Symptoms:

• The partitioned ESXi host can successfully ping other hosts, and the unicast table remains intact. The ESXi host repeatedly joins the original vSAN cluster and then partitions again immediately.

• The following error "Data-in-transit encryption is disabled on the vSAN cluster but is enabled on this host" is seen.
  
  
• After applying firmware patches to ESXi host and rebooting the host the ESXi host becomes partitioned from the cluster.

• A vSAN health alert, "Configuration Check," is triggered on the ESXi host that is observed to be partitioned from the cluster.
  
  
  

• When investigating the health check details for the partitioned host, the message "Data-in-transit encryption is disabled on the host" is displayed or "Data-in-transit encryption is disabled on the vSAN cluster but is enabled on this host"
  
  
• However, when running the command esxcli vsan network security get on the affected host, the "Data-in-transit" encryption status is seen as "True".  In contrast, when the same command is run against the non-partitioned ESXi hosts, their status correctly shows "False," which aligns with the vSAN cluster's setting where Data-in-transit encryption is disabled or Vice versa. 
  
  

VMWare vSAN 8.x

The issue is caused by a configuration mismatch in the Data-in-transit (DIT) encryption status among the ESXi hosts in the vSAN cluster.

The vSAN cluster requires all member ESXi hosts to adhere to a consistent security protocol for seamless and secure inter-host communication.

• Configuration Mismatch:

  • The partitioned ESXi host has DIT encryption status set to opposite of the cluster. 

• Communication Failure:

  • When the partitioned ESXi host attempts to join the cluster or send a heartbeat (communication packet), it encrypts the data payload because its DIT status is "TRUE."

  • The Master ESXi Host in the cluster, which operates with DIT status "FALSE" (disabled), expects unencrypted traffic from all members.

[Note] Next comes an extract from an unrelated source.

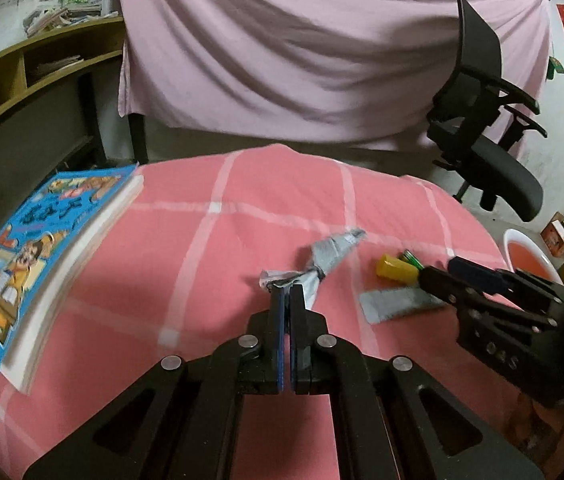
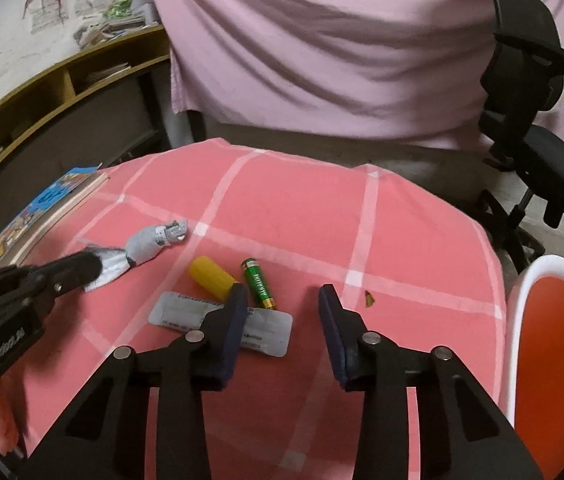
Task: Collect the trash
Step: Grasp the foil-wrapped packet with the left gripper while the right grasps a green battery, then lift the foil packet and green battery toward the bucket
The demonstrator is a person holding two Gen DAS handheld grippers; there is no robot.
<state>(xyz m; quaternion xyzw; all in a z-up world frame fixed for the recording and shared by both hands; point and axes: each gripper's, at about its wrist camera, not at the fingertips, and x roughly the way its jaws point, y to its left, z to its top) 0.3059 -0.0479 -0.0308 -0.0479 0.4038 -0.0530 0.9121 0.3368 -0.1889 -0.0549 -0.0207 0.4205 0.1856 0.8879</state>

  • The Master Host cannot decrypt or process the incoming encrypted payload.

  • It interprets this unrecognized, encrypted traffic as an unauthenticated or invalid communication attempt and consequently rejects the connection.

This rejection prevents the host from establishing stable membership, resulting in the observed behavior where the host repeatedly joins and immediately partitions from the vSAN cluster.

The resolution is to set the Data-in-Transit Encryption on the partitioned ESXi host to match with the cluster data-in-transit encryption setting using the command  "esxcli vsan network security set".  Since the cluster's DIT setting is disabled (FALSE), the partitioned host must also be set to FALSE.

Activate Data in transit encryption on the vSAN cluster.

1. In the Hosts and Clusters inventory, select the vSphere cluster that uses vSAN as storage.
   
   
2. Click the Configure tab and under vSAN, click Services.
   
   
3. Click the Data ServicesEdit button.
   
   
4. In the vSAN Services dialog box, activate the toggle switch of Data-In-Transit encryption, configure rekey interval and click Apply

Disabled Data in transit encryption form the hosts that have it enabled 

1. Connect to the hosts with SSH.

2. Perform esxcli vsan network security set -e false on host.

3. Check 'Data-in-Transit Encryption status' is false by performing command

[root@esxihost:~] esxcli vsan network security get
   Sub-Cluster UUID: ########-####-####-############
   Data-in-Transit Encryption status: false
   Rekey Interval (in minutes): 1440

This will ensure that Data in Transport Encryption is disabled and now in alignment with Cluster settings.

NOTE: This issue can also happen when the vSAN cluster Data-in-Transit (DIT) encryption is enabled (True) and the partitioned ESXi host DIT setting is disabled (False). The fundamental requirement is to maintain a consistent DIT configuration across all hosts in the vSAN cluster.